A fabric of intensive feedback-based learning activities aimed at developing and nurturing in all participants the communicative, interactive and interpersonal skills essential to the high-value added collaborative problem solver and decision maker in contemporary organizations.
Because the MBA needs a developmental boost. Rotman School studies indicate that top recruiters of MBA students are currently looking beyond the analytic and inferential capacities normally associated with MBA’s – and which are developed in most
MBA programs via discipline-based specialized training in the classroom and measured by many standardized tests, including the GMAT and the GRE – to skills which relate to solving problems collaboratively, to expressing in ways that both impress
and connect, and to recognizing and integrating across conflicting points of view in the real time, high stakes environment of public meetings. The SDL resolves an old dilemma in professional business education. On one hand, the MBA attempts
to equip students with a set of technical, analytical and targeted problem solving skills (both know-what and know-how) in the structured domains corresponding to the various disciplines and silos of business practice (finance, accounting, operations,
strategy, marketing, human resources management. On the other hand, the MBA seeks to equip students with the interpersonal, interactive and communicative competencies that are pre-requisites for functioning at a high level of responsibility
in organizations.
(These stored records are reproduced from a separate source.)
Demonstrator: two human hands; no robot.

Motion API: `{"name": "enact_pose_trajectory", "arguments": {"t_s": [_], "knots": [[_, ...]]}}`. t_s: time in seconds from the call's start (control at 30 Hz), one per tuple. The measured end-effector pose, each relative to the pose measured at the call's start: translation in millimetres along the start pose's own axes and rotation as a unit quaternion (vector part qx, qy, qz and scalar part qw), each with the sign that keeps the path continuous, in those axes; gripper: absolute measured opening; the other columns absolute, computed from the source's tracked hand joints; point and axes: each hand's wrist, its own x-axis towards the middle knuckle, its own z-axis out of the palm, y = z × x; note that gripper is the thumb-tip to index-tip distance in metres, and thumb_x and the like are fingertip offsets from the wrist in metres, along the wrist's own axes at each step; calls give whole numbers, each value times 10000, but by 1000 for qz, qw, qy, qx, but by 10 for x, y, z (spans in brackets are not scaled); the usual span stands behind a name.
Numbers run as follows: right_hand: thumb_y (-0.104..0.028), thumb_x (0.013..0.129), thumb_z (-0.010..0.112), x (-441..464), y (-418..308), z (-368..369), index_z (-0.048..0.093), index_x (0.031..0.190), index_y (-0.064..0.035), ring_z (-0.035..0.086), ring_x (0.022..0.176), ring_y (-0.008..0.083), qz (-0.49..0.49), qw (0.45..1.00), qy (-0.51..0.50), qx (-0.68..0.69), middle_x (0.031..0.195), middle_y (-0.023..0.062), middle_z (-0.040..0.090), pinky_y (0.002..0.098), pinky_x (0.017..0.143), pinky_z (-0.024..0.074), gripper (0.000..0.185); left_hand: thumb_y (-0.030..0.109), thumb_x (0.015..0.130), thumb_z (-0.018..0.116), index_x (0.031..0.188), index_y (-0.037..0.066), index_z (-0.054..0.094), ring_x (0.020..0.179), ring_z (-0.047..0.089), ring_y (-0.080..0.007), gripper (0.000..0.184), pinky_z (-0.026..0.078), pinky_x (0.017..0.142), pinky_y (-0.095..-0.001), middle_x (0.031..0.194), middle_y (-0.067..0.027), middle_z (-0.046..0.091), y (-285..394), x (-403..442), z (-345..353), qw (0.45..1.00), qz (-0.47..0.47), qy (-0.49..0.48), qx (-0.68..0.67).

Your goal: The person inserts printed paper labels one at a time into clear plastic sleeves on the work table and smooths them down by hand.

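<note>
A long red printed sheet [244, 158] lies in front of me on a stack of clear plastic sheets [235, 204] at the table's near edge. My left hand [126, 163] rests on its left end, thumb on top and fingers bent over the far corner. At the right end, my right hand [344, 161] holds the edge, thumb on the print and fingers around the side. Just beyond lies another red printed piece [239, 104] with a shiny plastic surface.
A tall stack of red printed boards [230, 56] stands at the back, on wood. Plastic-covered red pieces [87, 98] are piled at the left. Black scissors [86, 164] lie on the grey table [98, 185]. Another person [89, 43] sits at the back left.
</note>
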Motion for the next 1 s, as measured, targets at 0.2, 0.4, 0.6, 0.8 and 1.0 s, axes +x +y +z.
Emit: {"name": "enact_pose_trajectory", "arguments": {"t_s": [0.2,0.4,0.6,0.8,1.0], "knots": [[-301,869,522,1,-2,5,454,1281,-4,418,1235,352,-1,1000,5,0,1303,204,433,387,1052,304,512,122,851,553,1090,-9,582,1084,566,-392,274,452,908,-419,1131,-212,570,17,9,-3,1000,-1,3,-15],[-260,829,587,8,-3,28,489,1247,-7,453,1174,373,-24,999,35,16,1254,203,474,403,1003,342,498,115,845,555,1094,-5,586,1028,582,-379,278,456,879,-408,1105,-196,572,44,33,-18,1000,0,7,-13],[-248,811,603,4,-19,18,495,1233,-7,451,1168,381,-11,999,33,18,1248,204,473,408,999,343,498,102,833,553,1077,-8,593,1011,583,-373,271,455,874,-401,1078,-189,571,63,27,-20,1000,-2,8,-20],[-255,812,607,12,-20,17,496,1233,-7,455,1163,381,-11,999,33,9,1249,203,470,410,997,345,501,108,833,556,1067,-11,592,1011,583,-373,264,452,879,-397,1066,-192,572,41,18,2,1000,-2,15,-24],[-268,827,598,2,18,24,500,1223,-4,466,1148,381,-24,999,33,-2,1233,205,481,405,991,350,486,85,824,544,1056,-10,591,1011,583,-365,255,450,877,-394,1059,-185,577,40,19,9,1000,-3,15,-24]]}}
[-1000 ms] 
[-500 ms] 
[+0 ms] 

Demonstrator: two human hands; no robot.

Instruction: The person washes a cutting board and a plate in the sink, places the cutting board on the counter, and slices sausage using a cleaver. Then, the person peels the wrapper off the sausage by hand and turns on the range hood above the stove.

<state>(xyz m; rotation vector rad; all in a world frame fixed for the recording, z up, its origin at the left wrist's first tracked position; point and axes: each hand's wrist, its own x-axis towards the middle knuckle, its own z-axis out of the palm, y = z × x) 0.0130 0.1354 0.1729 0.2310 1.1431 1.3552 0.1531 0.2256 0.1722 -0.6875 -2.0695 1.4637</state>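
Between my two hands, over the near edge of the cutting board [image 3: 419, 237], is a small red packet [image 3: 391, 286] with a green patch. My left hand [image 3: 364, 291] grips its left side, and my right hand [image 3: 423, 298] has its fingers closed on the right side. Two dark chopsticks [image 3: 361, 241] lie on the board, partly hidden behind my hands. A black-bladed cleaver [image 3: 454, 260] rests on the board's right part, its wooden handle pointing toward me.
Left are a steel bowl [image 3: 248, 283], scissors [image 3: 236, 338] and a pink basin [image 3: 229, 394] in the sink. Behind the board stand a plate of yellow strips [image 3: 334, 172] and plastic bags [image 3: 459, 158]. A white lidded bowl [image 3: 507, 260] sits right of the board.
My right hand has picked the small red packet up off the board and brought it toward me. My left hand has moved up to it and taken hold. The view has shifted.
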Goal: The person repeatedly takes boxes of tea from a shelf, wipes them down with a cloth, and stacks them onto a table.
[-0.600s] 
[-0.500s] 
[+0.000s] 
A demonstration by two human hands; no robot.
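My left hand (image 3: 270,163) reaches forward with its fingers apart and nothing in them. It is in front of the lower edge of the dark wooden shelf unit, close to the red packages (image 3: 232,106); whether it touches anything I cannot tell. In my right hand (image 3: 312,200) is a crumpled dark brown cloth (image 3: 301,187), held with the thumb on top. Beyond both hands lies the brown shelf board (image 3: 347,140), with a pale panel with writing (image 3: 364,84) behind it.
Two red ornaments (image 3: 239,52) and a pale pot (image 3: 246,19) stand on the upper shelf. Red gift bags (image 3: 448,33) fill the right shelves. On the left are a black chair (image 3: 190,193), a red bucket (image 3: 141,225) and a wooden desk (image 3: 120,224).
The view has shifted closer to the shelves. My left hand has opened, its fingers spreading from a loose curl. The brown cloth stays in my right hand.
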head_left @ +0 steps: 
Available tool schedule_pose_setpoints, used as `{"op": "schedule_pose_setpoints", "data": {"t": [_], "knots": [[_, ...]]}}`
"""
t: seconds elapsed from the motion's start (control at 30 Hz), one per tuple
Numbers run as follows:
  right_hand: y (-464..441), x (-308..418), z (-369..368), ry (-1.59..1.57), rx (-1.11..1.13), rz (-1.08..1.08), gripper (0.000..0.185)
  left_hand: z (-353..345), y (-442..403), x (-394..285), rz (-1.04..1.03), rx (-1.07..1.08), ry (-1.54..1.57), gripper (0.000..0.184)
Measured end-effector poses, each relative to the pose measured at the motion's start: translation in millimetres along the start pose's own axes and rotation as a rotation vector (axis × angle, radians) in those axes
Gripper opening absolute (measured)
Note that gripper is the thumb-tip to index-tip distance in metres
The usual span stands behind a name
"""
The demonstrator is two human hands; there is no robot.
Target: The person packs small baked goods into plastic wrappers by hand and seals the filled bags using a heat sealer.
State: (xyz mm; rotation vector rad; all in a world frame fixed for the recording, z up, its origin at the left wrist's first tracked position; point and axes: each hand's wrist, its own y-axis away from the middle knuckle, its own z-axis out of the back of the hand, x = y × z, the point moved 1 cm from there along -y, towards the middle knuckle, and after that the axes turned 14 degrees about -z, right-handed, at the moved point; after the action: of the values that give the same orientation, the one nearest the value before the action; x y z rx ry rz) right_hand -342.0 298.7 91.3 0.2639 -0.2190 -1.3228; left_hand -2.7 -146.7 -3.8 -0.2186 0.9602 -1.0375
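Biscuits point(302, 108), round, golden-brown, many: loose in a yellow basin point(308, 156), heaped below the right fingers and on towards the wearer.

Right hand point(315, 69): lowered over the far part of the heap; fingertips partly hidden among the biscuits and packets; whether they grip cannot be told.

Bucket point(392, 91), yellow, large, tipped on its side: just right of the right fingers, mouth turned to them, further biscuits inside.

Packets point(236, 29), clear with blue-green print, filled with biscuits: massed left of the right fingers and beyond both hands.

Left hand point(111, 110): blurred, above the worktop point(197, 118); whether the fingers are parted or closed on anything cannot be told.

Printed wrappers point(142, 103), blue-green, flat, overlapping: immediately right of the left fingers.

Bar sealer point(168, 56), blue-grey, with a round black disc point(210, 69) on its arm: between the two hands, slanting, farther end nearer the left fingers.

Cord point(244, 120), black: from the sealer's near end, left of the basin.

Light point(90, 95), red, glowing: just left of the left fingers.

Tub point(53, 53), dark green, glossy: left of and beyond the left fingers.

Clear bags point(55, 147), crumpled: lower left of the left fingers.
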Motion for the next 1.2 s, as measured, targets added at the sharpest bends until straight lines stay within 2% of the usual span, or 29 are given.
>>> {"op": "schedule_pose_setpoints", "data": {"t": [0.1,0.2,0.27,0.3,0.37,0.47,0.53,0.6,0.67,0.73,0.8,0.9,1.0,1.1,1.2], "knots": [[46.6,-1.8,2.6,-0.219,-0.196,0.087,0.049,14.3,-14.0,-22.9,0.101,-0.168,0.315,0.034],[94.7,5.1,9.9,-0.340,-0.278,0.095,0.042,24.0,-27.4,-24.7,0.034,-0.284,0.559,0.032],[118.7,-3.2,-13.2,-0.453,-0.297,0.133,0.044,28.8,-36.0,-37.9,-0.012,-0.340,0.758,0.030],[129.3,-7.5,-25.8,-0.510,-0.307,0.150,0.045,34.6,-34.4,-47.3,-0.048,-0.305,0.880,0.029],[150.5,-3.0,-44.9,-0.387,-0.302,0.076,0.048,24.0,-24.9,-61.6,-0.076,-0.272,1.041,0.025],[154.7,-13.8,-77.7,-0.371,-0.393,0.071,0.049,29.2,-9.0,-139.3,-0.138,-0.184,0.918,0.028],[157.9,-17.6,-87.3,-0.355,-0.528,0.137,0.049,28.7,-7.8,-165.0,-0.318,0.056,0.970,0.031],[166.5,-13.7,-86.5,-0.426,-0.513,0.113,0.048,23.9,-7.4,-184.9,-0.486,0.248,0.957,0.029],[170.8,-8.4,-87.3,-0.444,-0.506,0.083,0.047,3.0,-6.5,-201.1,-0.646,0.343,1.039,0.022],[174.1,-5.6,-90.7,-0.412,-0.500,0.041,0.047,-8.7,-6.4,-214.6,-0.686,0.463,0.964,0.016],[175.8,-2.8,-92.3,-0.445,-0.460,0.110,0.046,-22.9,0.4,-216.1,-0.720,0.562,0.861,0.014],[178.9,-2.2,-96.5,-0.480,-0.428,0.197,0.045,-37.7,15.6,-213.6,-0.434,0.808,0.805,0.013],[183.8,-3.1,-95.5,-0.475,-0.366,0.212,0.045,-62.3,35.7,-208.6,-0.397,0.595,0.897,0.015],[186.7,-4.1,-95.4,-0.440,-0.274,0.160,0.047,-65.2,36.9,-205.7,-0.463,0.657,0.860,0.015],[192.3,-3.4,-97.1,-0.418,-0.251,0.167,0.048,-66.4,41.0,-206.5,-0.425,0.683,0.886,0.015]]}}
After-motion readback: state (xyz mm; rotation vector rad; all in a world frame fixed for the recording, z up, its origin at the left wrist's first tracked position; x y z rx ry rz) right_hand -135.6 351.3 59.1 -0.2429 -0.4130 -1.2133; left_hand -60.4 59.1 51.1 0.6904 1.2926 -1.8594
MBA programs have traditionally specialized in the development of technical and analytical skills (leaving the development of communicative competence to impromptu coaching sessions and extracurricular development), thereby
incurring the cost of failing to develop in students a set of skills that are an important source of value. Or, some MBA programs have emphasized the development of communicative competence in all of the core classes and disciplines, but incurred
the cost of leaving students less technically prepared for the demands of the organizations that employ them. The SDL pushes the Pareto boundary of this trade-off upward by targeting intensive feedback-based interventions delivered by professional
instructors to communicative activities that are required of students as part of the core areas of technical and analytical training.
Via the development and deployment of modular developmental experiences that scaffold the core of the MBA program. Learning sciences – comprising cognitive psychology, affective and cognitive neuroscience, pedagogical theory and empirical research
– collectively point to the centrality of feedback to learning, and to the superiority of developmental feedback over evaluative feedback to the learner in the production of better learning outcomes. These effects are amplified for subtle, difficult
to measure but easy to observe skills such as communicative effectiveness and interpersonal competence. Yet, the cost structure of MBA programs pushes most of them towards a teacher-centred pedagogy that makes precisely the kind of narrowly
focused, intensive, personal and developmental feedback most conducive to learning difficult to bring about. By contrast, the SDL is focused on the provisioning of a learner-centric pedagogical model that maximizes the learning-to-teaching
ratio via vivid interaction, personalized attention, and feedback that is developmental precisely because it is decoupled from evaluation.